Confesiones de la vida

Dorothy Gallagher: lo ordinario y también lo extraordinario en ‘Extraños en la casa’

Confesiones de la vida

Confesiones de la vida

Luis M. Alonso

Relatos de no ficción o ensayos autobiográficos, una vez más me veo atrapado por la escritura de Dorothy Gallagher (Nueva York, 1935), tan pretenciosamente confidencial que parece estar escribiéndola para un único lector entre susurros y revelaciones asombrosas, confesiones que parecen íntimas y parecen requerir discreción por parte de quienes las escuchan. Extraños en la casa, que publica Muñeca Infinita, es el segundo volumen de las memorias iniciadas en De cómo recibí mi herencia, que vieron la luz gracias a la misma editorial, creo recordar, hace poco más de un año.

Esta decena de relatos, aunque breves, ofrece una imagen nítida de la vida en las estribaciones del mundo literario de Nueva York a finales del siglo XX, desde los años 60 hasta los grandilocuentes años ochenta. El novio de la protagonista afirma ser el amante de Foucault y por ahí todo. Gallagher se casa más tarde con el escritor y editor Ben Sonnenberg, que padece esclerosis múltiple. Explora la triste historia de su familia judía emigrada a Ucrania.

El padecimiento de los últimos días se cuenta con la misma voz sabia, irónica y confesional de los primeros episodios. Gallagher enmarca la historia de su matrimonio con Sonnenberg y la de su perro Harry, un trasto que no siempre se comporta bien, al igual que sucede con la terrible enfermedad de su marido.

Entre presente y pasado

Ben Sonnenberg murió en 2010. Había sufrido de esclerosis múltiple durante muchos años y estaba casi completamente paralizado, aunque su lúcida mente permanecía intacta. Gallagher se mueve libre e intuitivamente entre el presente y el pasado para evocar tanto la vida de pareja como la suya propia después de la muerte de su compañero, sola y al mismo tiempo con el pensamiento puesto en él, viviendo un presente atormentado pero también reconfortado por el recuerdo del pasado común. Los relatos transcurren como si se tratara de una conversación con el lector sobre cosas pequeñas y muchas veces cotidianas, las mascotas y la casa, el marido desaparecido; otras no tanto, como la de la misteriosa mujer declarada muerta, a partir de una estrambótica intriga internacional con implicaciones políticas, extraída de los periódicos. Es la de la comunista Juliet Poyntz, una estadounidense que en la década de 1930 simula haberse convertido en agente soviética, solo para desaparecer de manera enigmática siete años más tarde tras desencantarse de Stalin. Otro ensayo, marcado por estas características y guiado por las noticias de prensa, es el de su participación en el jurado de un asesinato ocurrido en 1976 en Morningside Heights.

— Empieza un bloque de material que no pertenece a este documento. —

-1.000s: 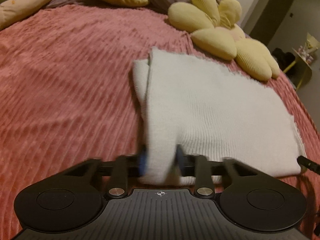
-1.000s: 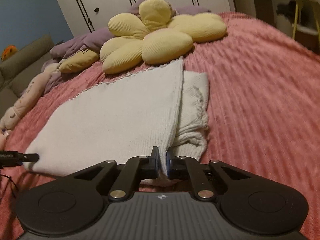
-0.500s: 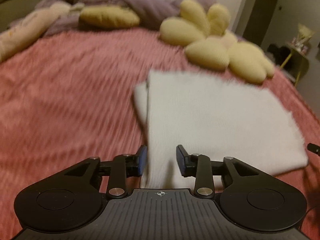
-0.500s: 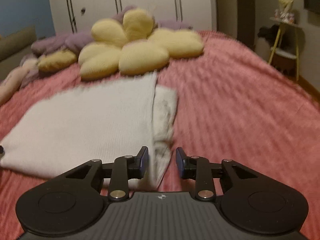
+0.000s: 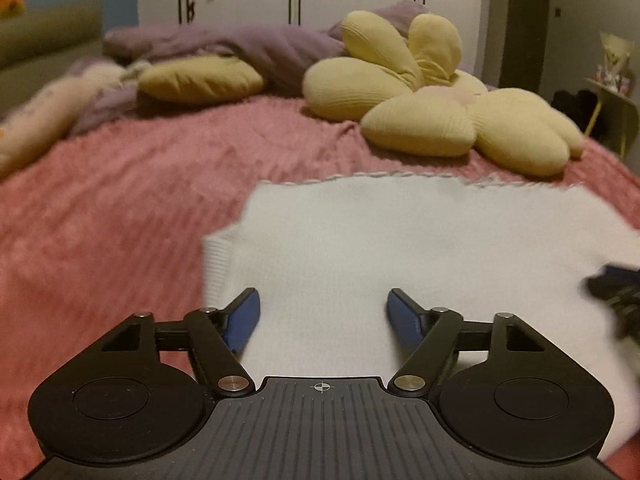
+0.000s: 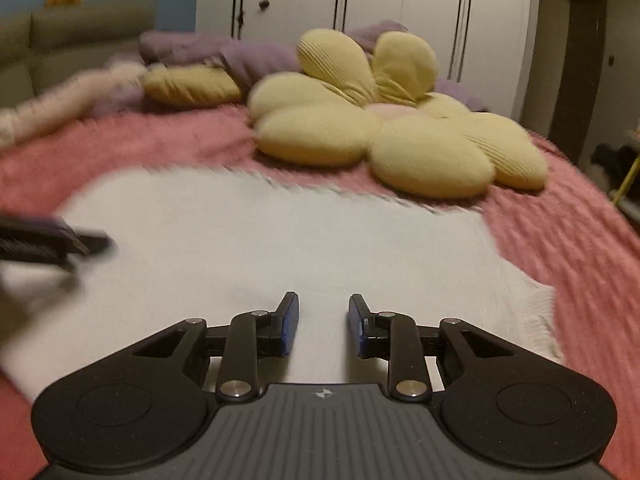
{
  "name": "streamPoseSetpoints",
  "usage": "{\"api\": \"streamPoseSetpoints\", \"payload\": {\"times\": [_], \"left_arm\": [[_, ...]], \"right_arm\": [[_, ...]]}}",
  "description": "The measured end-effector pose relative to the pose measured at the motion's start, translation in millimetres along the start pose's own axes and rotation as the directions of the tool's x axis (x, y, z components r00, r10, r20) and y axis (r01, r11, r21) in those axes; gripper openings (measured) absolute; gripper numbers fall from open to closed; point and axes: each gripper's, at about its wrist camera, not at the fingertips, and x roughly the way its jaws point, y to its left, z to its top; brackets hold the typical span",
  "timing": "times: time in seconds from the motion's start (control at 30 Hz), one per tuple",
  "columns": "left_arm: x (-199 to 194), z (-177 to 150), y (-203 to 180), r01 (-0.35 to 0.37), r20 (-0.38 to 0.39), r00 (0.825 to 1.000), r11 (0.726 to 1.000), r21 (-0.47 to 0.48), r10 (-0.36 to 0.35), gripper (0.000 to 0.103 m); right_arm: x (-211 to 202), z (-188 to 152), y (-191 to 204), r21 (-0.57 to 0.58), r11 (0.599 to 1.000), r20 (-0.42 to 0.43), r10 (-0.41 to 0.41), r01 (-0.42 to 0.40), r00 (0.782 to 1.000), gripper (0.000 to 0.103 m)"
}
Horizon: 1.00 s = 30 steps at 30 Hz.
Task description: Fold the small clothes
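The left gripper is hovering with fingers spread wide, having just been opening — the sweater is lying flat ahead, unpinched, its long axis running sideways. The right gripper is standing part-open over it, equally near.

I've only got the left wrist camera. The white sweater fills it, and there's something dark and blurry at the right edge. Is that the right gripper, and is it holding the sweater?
Observer: Yes, that's the right gripper. Its jaws have just opened, then narrowed slightly. They stand apart above the sweater with nothing pinched between them.
Operator: What does the sweater's right side look like? It's cut off for me.
Observer: A sleeve pokes out from under the folded body at the near right corner and lies on the pink bedspread.
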Motion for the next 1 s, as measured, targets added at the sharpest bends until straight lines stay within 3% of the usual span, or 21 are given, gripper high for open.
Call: {"api": "streamPoseSetpoints", "payload": {"times": [0.07,0.1,0.13,0.17,0.27,0.33,0.4,0.47,0.57,0.63,0.73,0.83,1.0], "left_arm": [[-1.4,-0.8,19.1,0.023,0.010,1.000,0.999,-0.049,-0.023,0.078],[-3.0,0.4,28.8,0.022,0.010,1.000,0.996,-0.084,-0.021,0.079],[-2.9,2.8,37.9,-0.026,-0.005,1.000,0.993,-0.114,0.026,0.084],[-3.0,4.6,46.8,-0.051,-0.018,0.999,0.989,-0.137,0.049,0.085],[-6.0,12.6,66.8,-0.029,-0.024,0.999,0.977,-0.209,0.025,0.083],[-8.7,22.9,63.7,-0.022,0.006,1.000,0.978,-0.205,0.024,0.084],[-8.0,31.7,52.4,0.013,0.040,0.999,0.985,-0.170,-0.006,0.087],[2.1,37.9,37.6,0.021,0.042,0.999,0.992,-0.124,-0.016,0.092],[33.8,36.4,20.7,-0.025,-0.048,0.999,0.998,-0.052,0.022,0.090],[46.5,28.1,20.2,-0.045,-0.069,0.997,0.999,-0.029,0.043,0.094],[48.2,27.6,36.6,-0.017,-0.103,0.995,0.992,-0.126,0.003,0.095],[26.3,25.2,56.5,0.032,-0.122,0.991,0.978,-0.206,-0.058,0.088],[-15.2,-2.4,83.8,0.131,-0.166,0.970,0.959,-0.252,-0.176,0.083]], "right_arm": [[-4.9,-9.6,-21.6,-0.008,1.000,0.029,-0.027,0.028,0.999,0.025],[-7.6,-12.1,-33.8,0.014,0.999,0.036,-0.044,0.043,0.998,0.020],[-10.9,-14.3,-48.7,0.042,0.998,0.041,-0.056,0.054,0.998,0.013],[-13.7,-16.6,-63.4,0.075,0.996,0.039,-0.060,0.056,0.997,0.000],[-15.7,-12.1,-76.8,0.115,0.992,0.029,-0.058,0.054,0.998,0.000],[-19.4,-0.8,-67.4,0.136,0.989,0.039,-0.072,0.066,0.997,0.000],[-17.7,12.9,-56.7,0.144,0.989,0.086,-0.055,0.042,0.995,0.017],[-4.4,26.1,-40.8,0.088,0.995,0.095,-0.051,0.043,0.994,0.024],[29.4,33.5,-29.9,0.000,0.992,0.017,-0.127,0.127,0.992,0.024],[45.8,27.7,-34.6,-0.008,0.986,-0.039,-0.167,0.167,0.985,0.024],[48.7,18.2,-36.7,-0.019,0.987,-0.011,-0.163,0.163,0.987,0.026],[38.4,20.7,-28.8,-0.054,0.983,-0.011,-0.173,0.173,0.985,0.028],[-27.1,0.7,-35.6,0.136,0.990,0.017,-0.030,0.028,0.999,0.041]]}}
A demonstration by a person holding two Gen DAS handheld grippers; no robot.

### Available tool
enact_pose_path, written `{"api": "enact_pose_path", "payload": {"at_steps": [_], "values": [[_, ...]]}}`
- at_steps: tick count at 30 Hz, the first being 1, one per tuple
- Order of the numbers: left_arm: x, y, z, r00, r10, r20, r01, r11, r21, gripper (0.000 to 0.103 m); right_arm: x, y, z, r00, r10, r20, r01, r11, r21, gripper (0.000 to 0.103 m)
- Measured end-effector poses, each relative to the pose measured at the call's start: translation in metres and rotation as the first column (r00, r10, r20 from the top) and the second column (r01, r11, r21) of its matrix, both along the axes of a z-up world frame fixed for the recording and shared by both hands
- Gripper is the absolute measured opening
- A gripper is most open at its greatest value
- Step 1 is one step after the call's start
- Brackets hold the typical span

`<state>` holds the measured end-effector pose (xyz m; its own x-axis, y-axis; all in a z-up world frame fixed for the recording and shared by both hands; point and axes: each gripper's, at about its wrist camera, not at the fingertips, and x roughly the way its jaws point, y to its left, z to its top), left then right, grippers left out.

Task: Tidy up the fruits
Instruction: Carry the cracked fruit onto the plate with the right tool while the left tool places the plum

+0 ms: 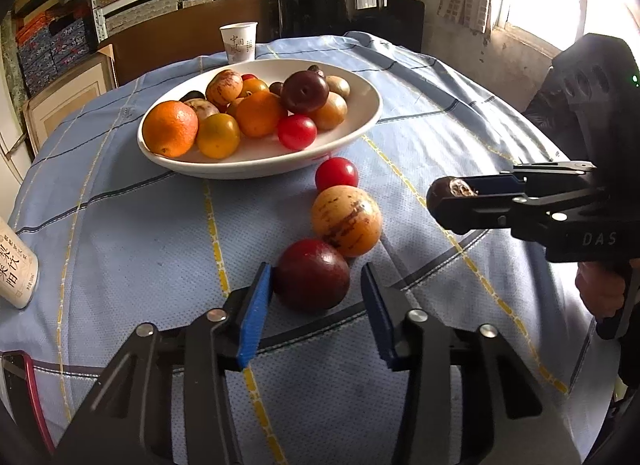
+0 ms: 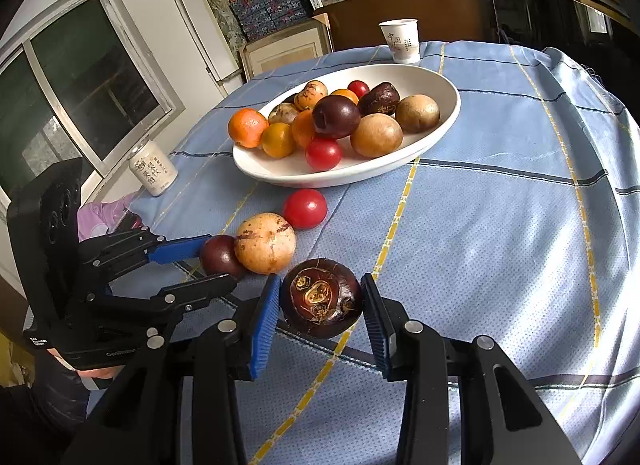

El instinto periodístico de Gallagher la empuja, después del juicio, a investigar todos los detalles que no salieron a la luz en el tribunal. El relato final, titulado Pura suerte, es sobre un viaje en 2004 para visitar a Liya, una pariente lejana, residente en Moscú, hija del único de los siete hermanos de la familia que no logró llegar a Estados Unidos. Liya vivió sumida en las peores catástrofes del siglo XX: hambrunas, purgas, pogromos y genocidio. Cuando la encuentra está enferma, hambrienta y algo paranoica; vive sola en un apartamento terriblemente sucio y lleno de cucarachas.

Con mayor poso

Las historias que Gallagher cuenta, tan comunes como extravagantes y profundas, despliegan ese enfoque irónico y oblicuo de la memoria y es la vida la que les otorga una resonancia extraordinaria que hace que el lector sienta tanto la lógica como el misterio en una simple existencia compartida. Gallagher es Joan Didion y Nora Ephron pero con un mayor poso. Su prosa de revista literaria de calidad, como la de tantos escritores estadounidenses habituales del semanario New Yorker y de otras publicaciones de gran prestigio literario, guarda un ritmo sincopado perfecto, y el ojo para los detalles resulta en ella infalible.

Extraños en la casa trata de pérdidas irremediables y de un amor inextinguible. Su autora escribió una vez que la vida es una maldita cosa tras otra y que la tarea del escritor consiste en encontrar en ella la rebeldía que le sirva bien a sus historias. No, a la familia, o a la verdad, sino sencillamente a la escritura.